Risk Retention Groups Call for Changes to Federal Liability Act

By Brian Braley | November 1, 2010

RRGs Seek Dispute Mechanism, Ability to Write Commercial Property,
Uniform Regulation

The Liability Risk Retention Act of 1986 (LRRA) was enacted to help solve the crisis of the 1980s created by the unavailability of affordable commercial liability insurance. The LRRA gave risk retention groups (RRG) the freedom to do business nationally when licensed in a single state. As RRGs grew, some states imposed burdensome requirements on RRGs not licensed in their states. Unfortunately, the 1986 LRRA did not provide for an enforcement mechanism. The time has come to amend the LRRA to allow RRGs to function as Congress intended.

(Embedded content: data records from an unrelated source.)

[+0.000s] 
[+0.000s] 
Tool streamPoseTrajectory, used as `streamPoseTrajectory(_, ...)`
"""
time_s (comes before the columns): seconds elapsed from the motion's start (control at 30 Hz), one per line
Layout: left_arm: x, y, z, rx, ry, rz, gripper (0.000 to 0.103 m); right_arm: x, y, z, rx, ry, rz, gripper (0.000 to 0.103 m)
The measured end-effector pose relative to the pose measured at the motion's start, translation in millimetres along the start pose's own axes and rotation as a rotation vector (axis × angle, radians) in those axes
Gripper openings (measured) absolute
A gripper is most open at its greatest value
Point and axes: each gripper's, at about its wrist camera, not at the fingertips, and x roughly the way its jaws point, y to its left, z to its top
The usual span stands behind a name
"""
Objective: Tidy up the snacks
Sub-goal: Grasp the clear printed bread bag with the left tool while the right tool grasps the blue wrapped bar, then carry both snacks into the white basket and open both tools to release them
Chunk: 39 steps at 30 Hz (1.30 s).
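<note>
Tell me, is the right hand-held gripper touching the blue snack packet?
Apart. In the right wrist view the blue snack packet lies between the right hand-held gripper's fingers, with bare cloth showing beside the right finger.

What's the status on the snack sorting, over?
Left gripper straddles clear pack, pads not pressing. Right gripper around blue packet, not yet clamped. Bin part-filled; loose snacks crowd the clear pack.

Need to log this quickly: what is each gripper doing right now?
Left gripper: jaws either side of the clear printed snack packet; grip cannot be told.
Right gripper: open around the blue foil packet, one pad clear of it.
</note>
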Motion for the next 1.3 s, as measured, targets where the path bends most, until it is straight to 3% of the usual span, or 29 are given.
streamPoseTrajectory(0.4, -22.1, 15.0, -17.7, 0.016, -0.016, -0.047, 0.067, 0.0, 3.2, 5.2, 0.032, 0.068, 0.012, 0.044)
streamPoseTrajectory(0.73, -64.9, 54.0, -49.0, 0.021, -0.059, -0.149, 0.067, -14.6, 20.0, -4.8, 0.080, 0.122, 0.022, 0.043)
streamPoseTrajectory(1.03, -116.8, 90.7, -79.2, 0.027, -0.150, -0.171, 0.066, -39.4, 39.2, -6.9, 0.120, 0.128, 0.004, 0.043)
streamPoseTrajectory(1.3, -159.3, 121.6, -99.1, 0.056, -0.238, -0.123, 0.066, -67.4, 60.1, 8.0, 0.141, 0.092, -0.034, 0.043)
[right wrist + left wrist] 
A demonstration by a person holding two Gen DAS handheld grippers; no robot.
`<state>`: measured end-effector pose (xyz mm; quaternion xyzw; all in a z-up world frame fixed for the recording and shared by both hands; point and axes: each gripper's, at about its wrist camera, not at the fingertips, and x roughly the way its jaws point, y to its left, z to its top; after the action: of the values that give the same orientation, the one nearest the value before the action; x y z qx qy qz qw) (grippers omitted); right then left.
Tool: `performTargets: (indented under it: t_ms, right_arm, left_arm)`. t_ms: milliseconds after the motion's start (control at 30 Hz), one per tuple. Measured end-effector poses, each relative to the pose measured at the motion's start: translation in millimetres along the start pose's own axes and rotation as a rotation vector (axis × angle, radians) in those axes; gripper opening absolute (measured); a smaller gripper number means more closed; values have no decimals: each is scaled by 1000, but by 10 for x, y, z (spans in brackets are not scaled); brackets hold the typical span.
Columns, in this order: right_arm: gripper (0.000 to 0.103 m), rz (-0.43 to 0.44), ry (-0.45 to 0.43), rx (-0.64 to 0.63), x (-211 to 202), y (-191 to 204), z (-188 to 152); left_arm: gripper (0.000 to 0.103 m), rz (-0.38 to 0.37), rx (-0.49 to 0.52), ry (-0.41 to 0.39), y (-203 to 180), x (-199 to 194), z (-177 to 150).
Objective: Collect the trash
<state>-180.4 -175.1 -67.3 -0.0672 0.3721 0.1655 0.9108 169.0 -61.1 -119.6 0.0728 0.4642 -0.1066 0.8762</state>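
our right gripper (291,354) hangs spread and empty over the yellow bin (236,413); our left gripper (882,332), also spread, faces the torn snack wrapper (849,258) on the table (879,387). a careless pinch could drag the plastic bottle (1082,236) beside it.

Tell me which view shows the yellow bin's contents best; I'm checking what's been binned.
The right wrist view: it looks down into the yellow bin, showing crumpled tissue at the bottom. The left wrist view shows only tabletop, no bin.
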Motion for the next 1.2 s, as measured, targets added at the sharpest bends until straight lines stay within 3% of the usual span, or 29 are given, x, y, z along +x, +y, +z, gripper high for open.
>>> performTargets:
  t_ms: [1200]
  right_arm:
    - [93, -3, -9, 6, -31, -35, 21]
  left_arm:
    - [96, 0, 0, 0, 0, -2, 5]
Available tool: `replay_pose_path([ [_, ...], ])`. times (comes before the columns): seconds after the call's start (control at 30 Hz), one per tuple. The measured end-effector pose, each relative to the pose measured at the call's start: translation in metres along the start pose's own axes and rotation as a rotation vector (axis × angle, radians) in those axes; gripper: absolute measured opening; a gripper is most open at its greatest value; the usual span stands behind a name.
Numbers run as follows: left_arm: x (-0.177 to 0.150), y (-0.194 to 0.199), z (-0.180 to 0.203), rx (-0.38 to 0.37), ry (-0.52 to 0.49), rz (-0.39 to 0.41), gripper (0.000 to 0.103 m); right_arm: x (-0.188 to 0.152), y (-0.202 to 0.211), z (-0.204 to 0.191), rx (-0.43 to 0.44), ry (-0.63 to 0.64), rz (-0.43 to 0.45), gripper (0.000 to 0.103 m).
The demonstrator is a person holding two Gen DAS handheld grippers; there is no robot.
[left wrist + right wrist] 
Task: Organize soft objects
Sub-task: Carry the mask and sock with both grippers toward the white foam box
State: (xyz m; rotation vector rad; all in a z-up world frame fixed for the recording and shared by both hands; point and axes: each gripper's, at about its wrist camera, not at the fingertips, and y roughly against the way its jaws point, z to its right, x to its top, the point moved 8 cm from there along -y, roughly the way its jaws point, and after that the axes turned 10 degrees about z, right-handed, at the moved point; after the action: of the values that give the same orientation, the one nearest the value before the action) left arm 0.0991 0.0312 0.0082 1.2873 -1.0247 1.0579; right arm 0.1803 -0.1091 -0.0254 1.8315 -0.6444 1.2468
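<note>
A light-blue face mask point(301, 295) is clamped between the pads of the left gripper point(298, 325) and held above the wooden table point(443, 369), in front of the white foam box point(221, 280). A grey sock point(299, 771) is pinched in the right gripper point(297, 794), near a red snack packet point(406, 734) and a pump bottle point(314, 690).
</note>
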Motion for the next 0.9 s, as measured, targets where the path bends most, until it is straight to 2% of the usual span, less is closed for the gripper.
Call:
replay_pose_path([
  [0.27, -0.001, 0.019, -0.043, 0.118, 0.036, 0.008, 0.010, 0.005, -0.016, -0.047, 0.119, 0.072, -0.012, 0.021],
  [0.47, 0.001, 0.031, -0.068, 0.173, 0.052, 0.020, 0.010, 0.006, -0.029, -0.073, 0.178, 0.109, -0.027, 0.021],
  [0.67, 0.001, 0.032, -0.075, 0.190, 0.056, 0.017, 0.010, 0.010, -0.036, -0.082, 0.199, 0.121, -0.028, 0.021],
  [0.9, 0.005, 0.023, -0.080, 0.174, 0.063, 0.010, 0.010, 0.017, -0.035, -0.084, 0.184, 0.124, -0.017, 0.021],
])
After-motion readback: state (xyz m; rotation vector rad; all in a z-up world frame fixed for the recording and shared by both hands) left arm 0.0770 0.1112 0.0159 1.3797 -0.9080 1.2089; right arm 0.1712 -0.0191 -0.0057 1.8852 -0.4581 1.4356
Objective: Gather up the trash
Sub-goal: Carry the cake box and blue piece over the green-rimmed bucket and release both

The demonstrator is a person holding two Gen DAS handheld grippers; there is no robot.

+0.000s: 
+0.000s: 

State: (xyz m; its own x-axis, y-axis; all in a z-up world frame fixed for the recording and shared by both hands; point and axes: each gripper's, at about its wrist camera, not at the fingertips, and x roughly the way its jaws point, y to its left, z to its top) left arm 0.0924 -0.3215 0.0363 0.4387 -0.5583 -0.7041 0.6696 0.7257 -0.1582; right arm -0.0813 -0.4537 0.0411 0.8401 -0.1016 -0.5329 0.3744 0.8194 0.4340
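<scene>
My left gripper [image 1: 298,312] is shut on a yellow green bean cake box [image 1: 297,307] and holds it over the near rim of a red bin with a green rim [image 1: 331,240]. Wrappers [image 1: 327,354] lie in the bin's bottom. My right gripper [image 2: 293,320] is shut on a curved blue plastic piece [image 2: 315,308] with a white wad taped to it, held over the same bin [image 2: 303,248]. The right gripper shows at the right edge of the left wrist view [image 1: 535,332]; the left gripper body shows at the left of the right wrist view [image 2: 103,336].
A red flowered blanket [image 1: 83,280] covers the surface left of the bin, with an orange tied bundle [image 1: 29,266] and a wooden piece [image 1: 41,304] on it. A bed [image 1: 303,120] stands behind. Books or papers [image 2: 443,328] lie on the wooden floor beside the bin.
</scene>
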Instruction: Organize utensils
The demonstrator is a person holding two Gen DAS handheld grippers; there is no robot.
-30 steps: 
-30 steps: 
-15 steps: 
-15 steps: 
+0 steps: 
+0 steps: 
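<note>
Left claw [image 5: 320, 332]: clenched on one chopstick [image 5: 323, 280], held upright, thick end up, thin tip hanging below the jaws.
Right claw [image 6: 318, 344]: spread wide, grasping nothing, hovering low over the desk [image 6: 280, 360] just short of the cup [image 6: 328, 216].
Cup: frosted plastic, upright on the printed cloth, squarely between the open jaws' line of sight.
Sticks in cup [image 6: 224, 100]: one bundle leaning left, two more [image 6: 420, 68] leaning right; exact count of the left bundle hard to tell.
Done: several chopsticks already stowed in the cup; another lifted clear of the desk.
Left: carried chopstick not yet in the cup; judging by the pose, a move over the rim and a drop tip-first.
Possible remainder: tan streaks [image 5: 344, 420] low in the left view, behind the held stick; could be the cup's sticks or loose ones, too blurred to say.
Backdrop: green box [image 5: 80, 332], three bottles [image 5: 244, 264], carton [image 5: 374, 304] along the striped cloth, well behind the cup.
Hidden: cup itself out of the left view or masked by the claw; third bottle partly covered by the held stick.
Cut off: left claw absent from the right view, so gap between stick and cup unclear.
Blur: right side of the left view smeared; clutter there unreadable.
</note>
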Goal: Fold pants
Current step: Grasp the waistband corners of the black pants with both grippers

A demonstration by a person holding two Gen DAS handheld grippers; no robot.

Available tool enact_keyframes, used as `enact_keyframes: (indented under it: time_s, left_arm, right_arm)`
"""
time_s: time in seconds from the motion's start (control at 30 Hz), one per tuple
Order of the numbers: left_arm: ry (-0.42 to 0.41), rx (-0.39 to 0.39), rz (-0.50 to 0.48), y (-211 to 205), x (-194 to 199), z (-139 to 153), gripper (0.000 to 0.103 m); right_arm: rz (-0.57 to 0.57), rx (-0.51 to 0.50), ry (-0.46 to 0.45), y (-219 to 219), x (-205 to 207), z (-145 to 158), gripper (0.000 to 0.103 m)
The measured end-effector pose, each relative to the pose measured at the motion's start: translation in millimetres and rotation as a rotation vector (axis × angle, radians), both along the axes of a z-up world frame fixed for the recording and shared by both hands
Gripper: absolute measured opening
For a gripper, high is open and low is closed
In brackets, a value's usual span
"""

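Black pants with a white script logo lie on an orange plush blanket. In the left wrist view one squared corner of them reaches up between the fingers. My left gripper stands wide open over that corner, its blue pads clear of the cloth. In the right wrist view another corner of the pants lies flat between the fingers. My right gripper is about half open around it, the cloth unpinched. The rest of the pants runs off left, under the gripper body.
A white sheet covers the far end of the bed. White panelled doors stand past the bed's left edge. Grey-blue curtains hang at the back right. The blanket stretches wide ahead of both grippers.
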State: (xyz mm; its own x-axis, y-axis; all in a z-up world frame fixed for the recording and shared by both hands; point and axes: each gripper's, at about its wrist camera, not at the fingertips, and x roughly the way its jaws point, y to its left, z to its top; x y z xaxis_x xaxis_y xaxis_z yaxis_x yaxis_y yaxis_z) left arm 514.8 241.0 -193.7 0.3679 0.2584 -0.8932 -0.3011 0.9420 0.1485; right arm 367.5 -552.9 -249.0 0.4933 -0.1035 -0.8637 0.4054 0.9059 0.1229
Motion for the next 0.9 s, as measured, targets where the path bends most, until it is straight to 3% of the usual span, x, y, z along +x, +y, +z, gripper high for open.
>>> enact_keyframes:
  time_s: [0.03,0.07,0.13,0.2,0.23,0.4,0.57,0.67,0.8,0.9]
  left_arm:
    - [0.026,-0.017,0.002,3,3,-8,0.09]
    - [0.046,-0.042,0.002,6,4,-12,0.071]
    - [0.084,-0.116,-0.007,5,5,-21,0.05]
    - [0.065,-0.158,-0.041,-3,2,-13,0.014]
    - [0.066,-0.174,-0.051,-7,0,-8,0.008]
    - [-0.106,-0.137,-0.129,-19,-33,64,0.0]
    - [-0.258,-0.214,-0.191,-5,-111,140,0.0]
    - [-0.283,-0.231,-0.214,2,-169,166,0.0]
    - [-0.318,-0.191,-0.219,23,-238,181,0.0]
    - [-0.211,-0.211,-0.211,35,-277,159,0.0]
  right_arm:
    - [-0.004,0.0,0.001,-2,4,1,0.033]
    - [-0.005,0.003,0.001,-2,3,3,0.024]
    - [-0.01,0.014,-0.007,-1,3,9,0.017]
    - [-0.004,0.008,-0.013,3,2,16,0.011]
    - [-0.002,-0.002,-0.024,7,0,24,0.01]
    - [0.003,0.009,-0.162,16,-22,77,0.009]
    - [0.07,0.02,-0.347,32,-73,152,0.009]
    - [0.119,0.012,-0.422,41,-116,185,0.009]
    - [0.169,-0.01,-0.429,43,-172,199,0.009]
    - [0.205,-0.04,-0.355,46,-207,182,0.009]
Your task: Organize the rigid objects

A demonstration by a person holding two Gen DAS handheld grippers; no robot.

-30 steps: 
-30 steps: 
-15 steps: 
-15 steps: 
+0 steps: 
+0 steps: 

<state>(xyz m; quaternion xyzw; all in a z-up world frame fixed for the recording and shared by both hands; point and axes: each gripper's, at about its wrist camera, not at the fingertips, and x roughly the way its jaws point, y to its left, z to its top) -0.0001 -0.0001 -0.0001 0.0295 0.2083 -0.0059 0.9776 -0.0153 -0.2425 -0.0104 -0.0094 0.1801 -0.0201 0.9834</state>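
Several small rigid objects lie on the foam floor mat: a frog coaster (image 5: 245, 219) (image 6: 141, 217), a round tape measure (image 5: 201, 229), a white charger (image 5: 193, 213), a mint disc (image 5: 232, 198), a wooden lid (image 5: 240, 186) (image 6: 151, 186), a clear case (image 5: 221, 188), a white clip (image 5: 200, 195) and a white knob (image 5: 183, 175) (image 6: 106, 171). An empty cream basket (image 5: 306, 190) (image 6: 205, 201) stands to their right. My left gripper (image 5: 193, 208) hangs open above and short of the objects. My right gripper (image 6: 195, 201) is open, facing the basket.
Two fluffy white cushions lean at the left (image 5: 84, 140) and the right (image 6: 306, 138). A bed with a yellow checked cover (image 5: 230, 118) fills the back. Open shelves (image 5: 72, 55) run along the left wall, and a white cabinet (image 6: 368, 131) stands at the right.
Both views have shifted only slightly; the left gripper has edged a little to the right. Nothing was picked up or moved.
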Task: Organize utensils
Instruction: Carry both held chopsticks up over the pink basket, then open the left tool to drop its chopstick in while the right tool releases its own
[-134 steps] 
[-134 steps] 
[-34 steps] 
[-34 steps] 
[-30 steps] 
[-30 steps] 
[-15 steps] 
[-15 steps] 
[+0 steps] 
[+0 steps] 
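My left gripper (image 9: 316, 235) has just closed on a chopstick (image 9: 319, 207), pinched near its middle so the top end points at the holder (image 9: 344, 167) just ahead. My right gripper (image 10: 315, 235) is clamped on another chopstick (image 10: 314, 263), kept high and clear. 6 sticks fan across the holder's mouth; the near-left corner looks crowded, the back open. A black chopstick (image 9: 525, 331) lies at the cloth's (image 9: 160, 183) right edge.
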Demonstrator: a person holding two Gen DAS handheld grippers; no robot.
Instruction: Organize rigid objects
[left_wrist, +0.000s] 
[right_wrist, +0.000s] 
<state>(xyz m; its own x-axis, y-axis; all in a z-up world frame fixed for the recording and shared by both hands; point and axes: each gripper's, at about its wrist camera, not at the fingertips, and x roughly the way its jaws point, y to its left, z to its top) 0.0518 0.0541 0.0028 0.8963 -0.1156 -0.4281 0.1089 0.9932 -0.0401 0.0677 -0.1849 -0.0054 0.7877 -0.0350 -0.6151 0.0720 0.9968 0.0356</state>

The National Risk Retention Association (NRRA) has joined with related industry groups to mount a campaign to build support for HR 4802, the Risk Retention Modernization Act that was introduced in the House this year. The bill would give the Treasury Department rulemaking authority to oversee the RRG sector and resolve interstate disputes regarding RRG operating authority. The proposed amendments to the LRRA also would allow RRGs to write commercial property insurance and create uniform corporate governance standards.

Creating a federal dispute resolution mechanism will transition the risk retention industry to a playing field that is more workable and more equitable. A federal statute that promotes a single regulatory framework for RRGs but has no federal enforcement mechanism is simply legislation that is not finished.

The 1986 legislation provided, essentially, that RRGs could be licensed in one state, known as the state of domicile, and write insurance across the nation simply by registering in each state. With a few limited exceptions, the LRRA required that non-domiciliary states defer regulatory authority to the state of domicile.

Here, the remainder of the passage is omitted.